She yawned and stretched, licking her fingers. "Let’s
go to a motel and fuck, okay?"
"Okay," I answered. The main
problem with being with her was that I knew the rest of my life would be short.
Why didn’t I care?
A short time later, the orgasm rippled through my
body like a riptide, tearing it apart, making me gasp and cry with the force if
it. I’d never experienced the like in my life.
"It’s a kind of like
pain, isn’t it?" she whispered in my ear.
That’s when I noticed the
knife at my neck. The pain was delicate as she gently pushed the sharp edge through
my skin. The blood slowly oozed down my chest. I waited for the killing thrust.
Too calm, I was too calm. I could throw her light body off me with one push, yet
I didn’t move. The wonder of it.
"Death is only a change of location,
sweetie." Suddenly, she withdrew the knife and sat up on the side of the
bed.
I felt bereft. I couldn’t believe that I wanted it. Was she really
a vampire? I craved the pain and the death she’d give me.
"Transformation
only comes if it belongs to you already," she murmured as if she were speaking
to the air. She stood and walked into the bathroom. A second later, I heard the
shower start.
I looked at the pile of my clothes on the floor. I knew
that I could go now. Whatever hold she had on me, she’d released. But the ache
to be with her still held, and something new remained. A part of me that didn’t
care about dying, who craved the pain. I picked up my pants and went home.
My
wife sat in a dark room when I walked in the front door. I turned on the light
and saw the tear tracks that had dried on her face. "We have to talk,"
she said, her voice strained and cracking with emotion.
"About what?"
I answered. Something about the fresh tears that started to run down her cheeks
pleasured me.
"You–you were with another woman . . ."
"And?"
She
took a tissue from the box beside her, her movements tense and jerky. "What’s
wrong with you?" she moaned. "What our marriage? The years we’ve invested
. . . "
"Yeah, right. I’m going to bed."
I turned
away right after I saw the look on her face, the anguish mixed with disbelief.

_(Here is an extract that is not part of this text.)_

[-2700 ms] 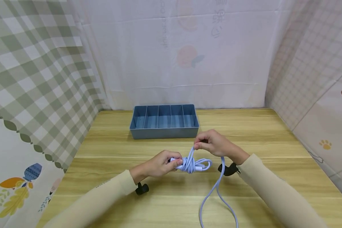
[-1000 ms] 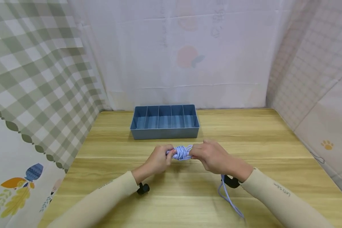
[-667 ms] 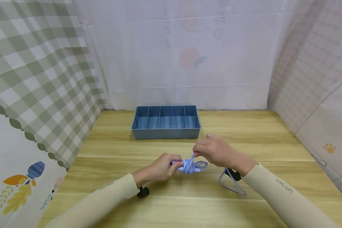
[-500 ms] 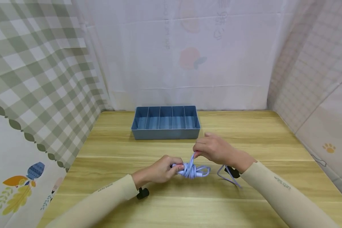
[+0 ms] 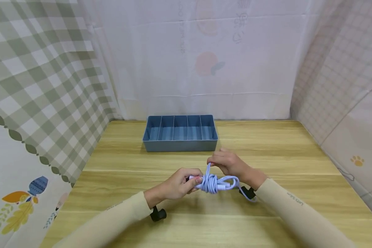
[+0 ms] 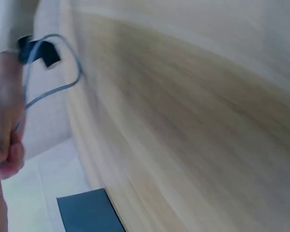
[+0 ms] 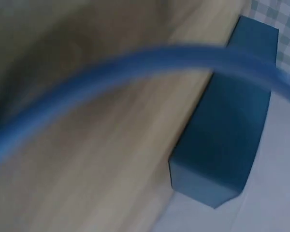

It was hard not to laugh. I felt better than I had in years.
When I reached
the bedroom, I hesitated and turned around, making a quick stop in the kitchen
before I returned to the living room.
"I changed my mind," I
said. "We should talk." I sat close beside her on the couch. She burst
into tears. I cradled her in my arms, kissing her face, tasting her salty tears,
savoring her pain. Her eyes widened when I cut her windpipe. She made a wet gurgle
of sound that managed to wind its way out through the gushing blood. An incredible
rush went through my body, as if I were a god. The glory of the snatching of
life, of hopes and dreams, of everything she’d ever become. Her eyes became dull
and empty as her life drained away completely.
I laughed as peeled the bloody
clothes off my body. I’d never felt such power, such complete freedom. I thought
about the knife and the kids as I showered. But it would be too much effort. I
whistled a show tune and decided to let them be. I needed to get on the road.
The metallic tang of my wife’s blood wafting up my nostrils from the mess
I’d left on the couch. It smelled wonderful. I looked back towards the kid’s bedrooms,
craving more pain, terror and death, but I heard a car pass the house as it drove
on down the road. The sun would come up soon. I shut the door softly behind me.
I didn’t bother to lock it.
Driving down the road, free as a wild animal
with as few worries, I knew something had changed fundamentally inside me. She’d
spoke the word transformation. I wondered how many people did she allow to come
close to her and live? Probably not many. But the ones she chose could be forever
changed. Maybe she was some sort of a vampire after all.
I turned the
radio to a rock and roll station, and tapped my hand on the wheel in rhythm with
the music. A hand that from now on would frequently drip with blood, for the mere
joy of killing. Joy had to be as good of a reason to kill as any. How could I
possibly be a monster and feel and look this good? I sped down the road, brimming
with excitement and power.
Some time has passed, but I know that I’m
still basically a decent man. You have to understand that evil is nothing but
a relative notion. I simply spread truth. Pain is as exciting as an orgasm and
death is only a change of location. Now, don’t you see? I’m no monster, no, not
at all.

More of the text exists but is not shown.